Taxpayer Impact: A full and open competition ensures that taxpayers benefit from the most competitive pricing and that the government can access a wide pool of qualified contractors, leading to better value for public funds.
Public Impact
The Department of Defense, specifically the Defense Logistics Agency, benefits from improved financial audit integration and advisory services. Services delivered are critical for enhancing the accuracy and efficiency of financial reporting and management within the DoD. The geographic impact is primarily within Virginia, where the task order is managed. Workforce implications include the engagement of highly skilled accounting and financial professionals from KPMG LLP.

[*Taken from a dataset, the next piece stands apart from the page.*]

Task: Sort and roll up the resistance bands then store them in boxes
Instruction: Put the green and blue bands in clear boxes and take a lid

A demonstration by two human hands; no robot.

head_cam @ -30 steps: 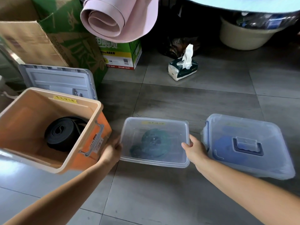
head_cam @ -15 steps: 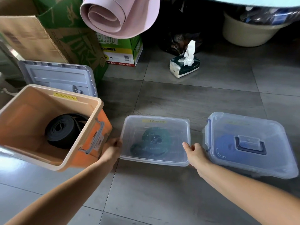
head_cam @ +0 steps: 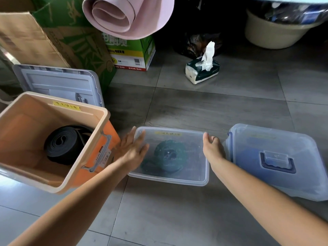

Waste & Efficiency Indicators
Waste Risk Score: 50 / 10
Warning Flags
- Potential for contractor lock-in if this becomes a recurring need without re-competition.
- Reliance on a single large firm for critical financial functions could pose a risk if performance issues arise.
Positive Signals
- Award to a reputable firm like KPMG LLP suggests a high likelihood of competent performance.
- Firm-fixed-price contract provides cost certainty for the government.
- BPA Call award mechanism implies prior vetting and competition for the base agreement.
Sector Analysis
This contract falls within the professional services sector, specifically accounting and auditing services. The federal government is a significant consumer of these services to ensure accountability and compliance with financial regulations. The market for these services is dominated by large, established accounting firms, with significant competition often occurring at the BPA or IDIQ contract level, followed by task order awards. The total federal spending on accounting and auditing services is in the billions annually.
Small Business Impact
The contract was not set aside for small businesses, as indicated by 'sb': false. This suggests that the scope and complexity of the services required were deemed best met by larger, established firms with the capacity and expertise to handle such a significant task. There is no explicit mention of subcontracting requirements for small businesses in the provided data, but large prime contractors are often encouraged or required to have small business subcontracting plans.
Oversight & Accountability
Oversight for this contract would typically be managed by the Defense Logistics Agency's contracting officers and program managers. The firm-fixed-price nature of the contract provides a degree of cost control. Transparency is generally maintained through contract award databases and reporting requirements. Inspector General jurisdiction would apply if any fraud, waste, or abuse is suspected.
Related Government Programs
- Defense Logistics Agency Financial Improvement and Audit Remediation (FIAR) initiatives
- Department of Defense Financial Management Transformation efforts
- Federal Audit Services Contracts
- Government-wide Accounting and Auditing Support
Risk Flags
- Contract performance risk
- Potential for scope creep
- Reliance on single large contractor
Tags
dod, defense-logistics-agency, kpmg-llp, professional-services, audit-support, financial-management, firm-fixed-price, full-and-open-competition, bpa-call, virginia, it-consulting, accounting-services
Frequently Asked Questions
What is this federal contract paying for?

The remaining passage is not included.